EXERCISE OBJECTIVE => Print them exactly: the lines from the beginning of the entries below through the line that contains "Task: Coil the", and only those, with the pictures left out.

(Stored records)

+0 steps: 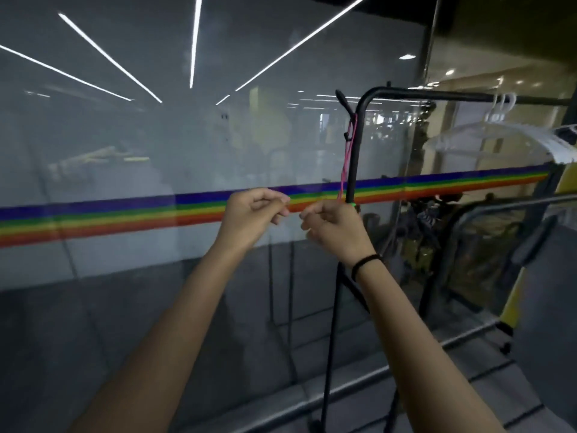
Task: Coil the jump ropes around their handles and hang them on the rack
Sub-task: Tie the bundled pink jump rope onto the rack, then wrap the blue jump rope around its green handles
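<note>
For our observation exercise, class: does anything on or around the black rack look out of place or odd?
Mildly: the pink jump rope hangs from a hook on the rack in long loose strands, not coiled, reaching the right hand. Otherwise nothing stands out.

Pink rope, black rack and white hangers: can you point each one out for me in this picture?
pink rope (pixel 346 165): head view, on the strands hanging beside the rack's upright.
black rack (pixel 462 95): head view, on its top bar.
white hangers (pixel 530 134): head view, on a sloping shoulder.
</note>
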The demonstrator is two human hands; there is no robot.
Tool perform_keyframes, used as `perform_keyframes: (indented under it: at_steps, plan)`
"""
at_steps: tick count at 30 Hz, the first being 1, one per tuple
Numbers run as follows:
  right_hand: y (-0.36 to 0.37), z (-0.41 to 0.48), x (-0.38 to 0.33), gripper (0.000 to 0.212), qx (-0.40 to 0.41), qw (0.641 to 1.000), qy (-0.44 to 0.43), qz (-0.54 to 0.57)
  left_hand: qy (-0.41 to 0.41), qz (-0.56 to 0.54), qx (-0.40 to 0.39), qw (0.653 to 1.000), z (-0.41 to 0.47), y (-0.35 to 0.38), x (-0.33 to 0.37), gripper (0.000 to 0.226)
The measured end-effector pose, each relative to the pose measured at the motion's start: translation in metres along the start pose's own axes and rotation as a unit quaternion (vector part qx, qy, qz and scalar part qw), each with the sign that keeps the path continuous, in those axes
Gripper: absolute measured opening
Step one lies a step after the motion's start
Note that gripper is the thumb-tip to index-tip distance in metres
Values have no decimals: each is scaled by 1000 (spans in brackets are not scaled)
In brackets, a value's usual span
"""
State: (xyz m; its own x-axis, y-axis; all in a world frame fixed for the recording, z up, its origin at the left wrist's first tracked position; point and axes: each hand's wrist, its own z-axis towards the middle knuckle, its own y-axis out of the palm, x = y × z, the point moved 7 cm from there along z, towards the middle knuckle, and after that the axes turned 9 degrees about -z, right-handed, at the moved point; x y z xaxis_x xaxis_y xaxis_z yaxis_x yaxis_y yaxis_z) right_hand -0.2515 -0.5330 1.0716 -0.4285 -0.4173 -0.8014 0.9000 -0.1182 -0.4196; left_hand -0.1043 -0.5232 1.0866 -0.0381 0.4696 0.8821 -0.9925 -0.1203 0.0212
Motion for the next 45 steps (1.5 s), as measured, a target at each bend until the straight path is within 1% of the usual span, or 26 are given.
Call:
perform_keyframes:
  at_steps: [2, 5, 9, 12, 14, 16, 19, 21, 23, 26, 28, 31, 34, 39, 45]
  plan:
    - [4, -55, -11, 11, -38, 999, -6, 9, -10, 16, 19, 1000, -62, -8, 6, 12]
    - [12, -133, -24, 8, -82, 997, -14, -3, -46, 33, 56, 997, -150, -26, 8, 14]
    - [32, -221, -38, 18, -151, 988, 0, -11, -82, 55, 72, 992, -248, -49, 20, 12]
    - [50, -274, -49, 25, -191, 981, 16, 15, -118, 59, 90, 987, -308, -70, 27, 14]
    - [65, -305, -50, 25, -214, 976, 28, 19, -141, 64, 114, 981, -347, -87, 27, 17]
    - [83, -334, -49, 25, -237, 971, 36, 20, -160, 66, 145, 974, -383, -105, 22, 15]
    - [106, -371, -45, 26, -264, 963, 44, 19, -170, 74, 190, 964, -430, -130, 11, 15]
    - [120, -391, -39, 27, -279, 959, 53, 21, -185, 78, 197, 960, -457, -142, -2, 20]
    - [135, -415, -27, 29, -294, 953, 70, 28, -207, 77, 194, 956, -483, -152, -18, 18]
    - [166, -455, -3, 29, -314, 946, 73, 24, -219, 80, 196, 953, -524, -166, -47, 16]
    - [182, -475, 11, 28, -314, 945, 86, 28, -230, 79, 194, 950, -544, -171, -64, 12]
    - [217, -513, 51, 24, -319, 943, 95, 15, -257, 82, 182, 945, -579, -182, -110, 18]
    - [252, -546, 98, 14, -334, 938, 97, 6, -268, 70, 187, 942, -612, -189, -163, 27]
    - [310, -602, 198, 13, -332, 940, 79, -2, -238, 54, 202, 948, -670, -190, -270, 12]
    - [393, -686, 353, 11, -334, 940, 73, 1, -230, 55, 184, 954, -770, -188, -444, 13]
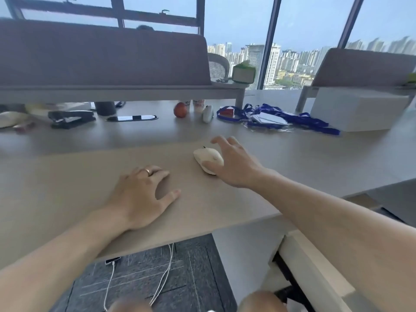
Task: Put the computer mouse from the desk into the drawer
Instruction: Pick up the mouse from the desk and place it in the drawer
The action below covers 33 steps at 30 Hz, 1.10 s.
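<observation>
Right hand (236,163) is at the mouse (208,159): thumb pressed on its near right flank, fingers (221,140) spread and raised past its far side, not yet closed, so contact but no full grasp. Mouse lies on the desk (67,176), just left of the palm, long axis running from far-left to near-right, roughly along the line of the forearm. Left hand (144,192) rests flat and loose on the desk, holding nothing, well apart from the mouse; right hand is plainly the nearer one. Drawer (315,266) appears to sit low on the right, under the desk edge, partly hidden by the right arm; cannot tell how far it stands open. Clutter along the back (stapler (71,118), apple (180,109), blue lanyards (281,119), white box (358,109)) lies well clear of the mouse. Judgement: nothing blocks a lift and carry toward the near right.
</observation>
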### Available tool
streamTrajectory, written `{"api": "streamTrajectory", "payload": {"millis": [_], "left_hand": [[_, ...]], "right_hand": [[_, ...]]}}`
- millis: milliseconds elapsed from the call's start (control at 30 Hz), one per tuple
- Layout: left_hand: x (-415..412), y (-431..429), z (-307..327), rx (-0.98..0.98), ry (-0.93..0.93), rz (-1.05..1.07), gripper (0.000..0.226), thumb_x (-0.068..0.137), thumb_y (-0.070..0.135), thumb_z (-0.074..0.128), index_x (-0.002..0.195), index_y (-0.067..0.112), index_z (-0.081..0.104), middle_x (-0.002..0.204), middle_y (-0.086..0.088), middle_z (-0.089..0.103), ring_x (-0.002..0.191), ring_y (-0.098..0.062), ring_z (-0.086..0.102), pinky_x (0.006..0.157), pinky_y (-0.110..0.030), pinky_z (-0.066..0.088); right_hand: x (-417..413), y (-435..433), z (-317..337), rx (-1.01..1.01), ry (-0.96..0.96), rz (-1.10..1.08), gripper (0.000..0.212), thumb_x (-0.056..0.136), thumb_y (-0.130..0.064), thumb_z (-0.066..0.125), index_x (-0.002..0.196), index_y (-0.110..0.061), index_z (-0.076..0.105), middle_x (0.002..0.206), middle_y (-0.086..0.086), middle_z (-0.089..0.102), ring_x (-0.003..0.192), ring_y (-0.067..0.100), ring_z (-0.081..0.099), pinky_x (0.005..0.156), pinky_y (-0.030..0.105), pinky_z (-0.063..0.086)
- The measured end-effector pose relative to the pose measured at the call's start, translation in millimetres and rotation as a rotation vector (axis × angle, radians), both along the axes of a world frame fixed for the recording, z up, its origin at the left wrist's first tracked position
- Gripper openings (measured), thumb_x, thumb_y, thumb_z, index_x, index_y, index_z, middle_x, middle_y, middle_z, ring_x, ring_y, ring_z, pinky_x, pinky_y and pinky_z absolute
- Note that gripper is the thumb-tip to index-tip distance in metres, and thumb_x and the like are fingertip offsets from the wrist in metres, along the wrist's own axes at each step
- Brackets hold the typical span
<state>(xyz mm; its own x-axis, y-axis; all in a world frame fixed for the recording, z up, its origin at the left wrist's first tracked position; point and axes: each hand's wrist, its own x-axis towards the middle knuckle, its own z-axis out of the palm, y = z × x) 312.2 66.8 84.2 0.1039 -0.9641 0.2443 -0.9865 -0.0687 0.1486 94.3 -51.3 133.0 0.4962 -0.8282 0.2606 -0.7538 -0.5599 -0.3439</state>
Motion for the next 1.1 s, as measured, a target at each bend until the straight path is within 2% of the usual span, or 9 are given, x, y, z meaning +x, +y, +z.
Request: {"api": "streamTrajectory", "payload": {"millis": [167,367,600,800,967,1100], "left_hand": [[0.0,-1.1,0.0,-0.015,-0.013,0.011,0.081,0.079,0.082,0.026,0.137,0.034,0.053,0.142,0.012,0.05,0.133,-0.015,0.041,0.106,-0.044,0.034],[-0.3,-0.5,-0.4,-0.017,-0.029,0.023,0.078,0.079,0.081,0.027,0.137,0.035,0.052,0.141,0.012,0.05,0.132,-0.014,0.04,0.104,-0.042,0.033],[-0.8,1.0,2.8,0.028,-0.013,0.002,0.076,0.083,0.078,0.029,0.139,0.033,0.05,0.146,0.007,0.048,0.135,-0.018,0.039,0.109,-0.043,0.03],[-43.1,-4.6,12.7,-0.005,0.043,-0.166,0.075,0.079,0.073,0.042,0.137,0.027,0.054,0.142,0.004,0.052,0.13,-0.02,0.044,0.108,-0.04,0.035],[-119.6,-17.0,17.0,-0.016,0.058,-0.327,0.076,0.08,0.071,0.045,0.141,0.027,0.051,0.144,0.005,0.05,0.132,-0.017,0.043,0.108,-0.036,0.034],[-178.0,-24.6,17.3,0.001,0.085,-0.41,0.079,0.079,0.073,0.043,0.143,0.027,0.05,0.144,0.004,0.05,0.133,-0.019,0.043,0.108,-0.038,0.035]], "right_hand": [[26.4,-22.5,-15.6,0.042,0.03,-0.023,0.073,0.083,-0.058,0.06,0.147,-0.033,0.035,0.144,0.006,0.042,0.127,0.031,0.049,0.102,0.045,0.045],[32.5,-24.3,-27.7,0.027,0.068,-0.01,0.059,0.089,-0.043,0.057,0.145,-0.035,0.041,0.14,0.009,0.046,0.123,0.032,0.053,0.099,0.04,0.045],[10.7,-20.0,-30.1,0.022,0.017,0.029,0.057,0.09,-0.033,0.056,0.146,-0.032,0.044,0.141,0.008,0.048,0.126,0.03,0.05,0.102,0.035,0.04],[-64.8,-11.3,-27.2,-0.036,-0.008,0.083,0.052,0.092,-0.033,0.055,0.144,-0.031,0.047,0.144,0.003,0.05,0.126,0.025,0.052,0.102,0.03,0.037],[-152.6,1.9,-24.4,-0.06,-0.017,0.001,0.055,0.092,-0.027,0.062,0.145,-0.029,0.049,0.144,0.003,0.051,0.126,0.022,0.052,0.1,0.022,0.032],[-224.0,19.2,-22.9,-0.077,-0.043,-0.091,0.055,0.092,-0.025,0.064,0.145,-0.025,0.051,0.142,0.002,0.052,0.122,0.02,0.052,0.097,0.022,0.032]]}}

COMPLETED TASK =>
+0 steps: 
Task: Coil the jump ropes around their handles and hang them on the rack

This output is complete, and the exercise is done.